US-Politiker greift BP an

Edward Markey, einer der führenden Ernergiepolitiker und scharfer Kritiker von BP, spricht sich jetzt gegen die Allianz des Ölrisen mit dem russischen Konkurrenten Rosneft aus. Er sieht die nationale Sicherheit der USA in Gefahr.

Die Kooperation der Ölkonzerne wird kritisiert Reuters

Die Kooperation der Ölkonzerne wird kritisiert

HB WASHINGTON. Die geplante Allianz des angeschlagenen britischen Energiekonzerns BP mit dem russischen Ölriesen Rosneft stößt in den USA auf erhebliche Vorbehalte. Einer der führenden Energiepolitiker im Repräsentantenhaus forderte von Finanzminister Timothy Geithner die sofortige Überprüfung der Überkreuzbeteiligung der beiden Unternehmen. "Ich glaube, dass es genügend Hinweise darauf gibt, dass diese Transaktion eine inakzeptable Bedrohung für die nationale Sicherheit der USA darstellt," schrieb der demokratische Abgeordnete Edward Markey in einem Brief an Geithner.
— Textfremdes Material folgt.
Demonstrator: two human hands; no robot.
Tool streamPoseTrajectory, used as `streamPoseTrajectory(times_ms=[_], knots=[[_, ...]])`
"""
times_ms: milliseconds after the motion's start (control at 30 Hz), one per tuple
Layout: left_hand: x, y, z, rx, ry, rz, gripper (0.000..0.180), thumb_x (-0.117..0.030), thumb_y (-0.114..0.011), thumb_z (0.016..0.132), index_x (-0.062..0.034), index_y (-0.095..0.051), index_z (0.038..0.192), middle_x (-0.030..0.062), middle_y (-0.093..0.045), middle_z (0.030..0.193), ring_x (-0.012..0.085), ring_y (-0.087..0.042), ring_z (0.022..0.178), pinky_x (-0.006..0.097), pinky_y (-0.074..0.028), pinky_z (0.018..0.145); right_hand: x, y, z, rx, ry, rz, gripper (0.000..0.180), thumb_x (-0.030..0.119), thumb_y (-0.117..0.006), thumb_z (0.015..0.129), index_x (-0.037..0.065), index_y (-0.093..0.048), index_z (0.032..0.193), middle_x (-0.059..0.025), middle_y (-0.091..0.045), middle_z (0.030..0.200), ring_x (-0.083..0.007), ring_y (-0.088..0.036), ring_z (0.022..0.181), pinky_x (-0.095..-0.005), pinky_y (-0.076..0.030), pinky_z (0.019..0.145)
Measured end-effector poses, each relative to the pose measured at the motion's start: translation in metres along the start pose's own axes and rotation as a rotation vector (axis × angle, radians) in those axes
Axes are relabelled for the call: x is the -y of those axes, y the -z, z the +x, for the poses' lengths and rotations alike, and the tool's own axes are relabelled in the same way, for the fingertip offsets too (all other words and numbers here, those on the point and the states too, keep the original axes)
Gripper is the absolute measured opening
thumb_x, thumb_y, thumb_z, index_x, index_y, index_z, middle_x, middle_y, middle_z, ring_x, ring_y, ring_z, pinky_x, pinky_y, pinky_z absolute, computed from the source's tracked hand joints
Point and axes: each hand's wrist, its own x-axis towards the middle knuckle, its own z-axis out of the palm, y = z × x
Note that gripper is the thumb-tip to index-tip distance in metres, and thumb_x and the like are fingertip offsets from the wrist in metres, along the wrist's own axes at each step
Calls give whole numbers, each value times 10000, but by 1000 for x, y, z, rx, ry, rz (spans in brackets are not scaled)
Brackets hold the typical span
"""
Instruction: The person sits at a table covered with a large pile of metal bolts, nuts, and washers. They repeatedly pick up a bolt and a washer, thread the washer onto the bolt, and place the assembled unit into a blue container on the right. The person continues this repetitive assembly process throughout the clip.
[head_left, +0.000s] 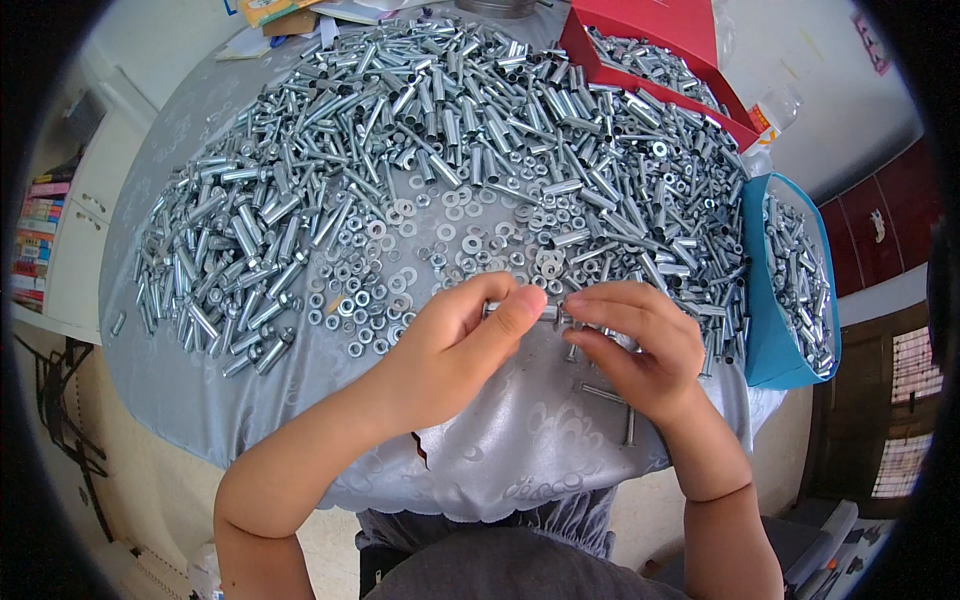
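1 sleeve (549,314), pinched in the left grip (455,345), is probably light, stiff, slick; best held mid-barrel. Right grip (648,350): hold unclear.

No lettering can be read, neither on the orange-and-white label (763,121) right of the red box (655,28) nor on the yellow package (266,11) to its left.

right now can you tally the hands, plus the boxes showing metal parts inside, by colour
Hands, left hand and right hand: 2
Red box: 1
Blue box: 1
Total: 4
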Motion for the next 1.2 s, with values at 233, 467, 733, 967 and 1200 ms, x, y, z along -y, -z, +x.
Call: streamPoseTrajectory(times_ms=[233,467,733,967,1200], knots=[[0,1,1,49,-13,155,312,-309,-422,951,-64,-444,760,-20,-389,605,52,-348,550,205,-318,517,-2,5,-6,148,-307,91,203,19,-726,687,19,-641,871,-96,-646,820,-193,-627,733,-257,-492,603],[2,1,1,47,-9,9,330,-318,-409,955,-68,-409,740,-20,-369,610,59,-337,558,209,-313,522,0,1,-5,17,-175,167,256,24,-727,686,11,-619,917,-97,-633,838,-184,-613,689,-258,-479,582],[3,-1,1,29,-68,56,341,-307,-402,958,-67,-393,716,-26,-355,602,58,-326,552,210,-309,516,-6,2,-4,102,46,-5,318,18,-719,669,-5,-588,958,-113,-606,795,-247,-595,679,-319,-481,583],[-5,1,-4,25,-147,364,320,-319,-456,931,-29,-488,800,21,-418,574,71,-368,501,246,-318,466,-1,7,-3,174,25,-59,272,49,-688,708,-1,-570,948,-119,-586,802,-254,-580,673,-328,-469,576],[-6,-2,-7,-33,-345,511,326,-302,-454,919,-31,-515,748,99,-451,537,211,-437,440,310,-345,449,6,10,-8,272,-258,244,205,116,-646,796,-13,-565,934,-124,-582,787,-242,-577,650,-305,-462,588]])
Er verwies darauf, dass BP der größte Öl- und Gasproduzent in den USA sei. Zudem sei der Konzern der viertgrößte Raffineriebetreiber des Landes und der wichtigste Treibstofflieferant des amerikanischen Militärs.

Markey zählt nach der Ölkatastrophe im Golf von Mexiko zu den schärfsten BP-Kritikern in Washington. Die Aussichten für die Ölförderung des Unternehmens in den USA sind nach dem Untergang der Bohrinsel "Deepwater Horizon" im vergangenen April ungewiss. Dem Konzern drohen wegen der Öl-Pest zudem Strafzahlungen von mehr als 20 Milliarden Dollar. BP hatte den Schulterschluss mit dem russischen Staatskonzern in der vergangenen Woche bekanntgegeben. Durch den milliardenschweren Einstieg bei Rosneft sichern sich die Briten Zugriff auf lukrative Öl- und Gas-Vorkommen in der Arktis.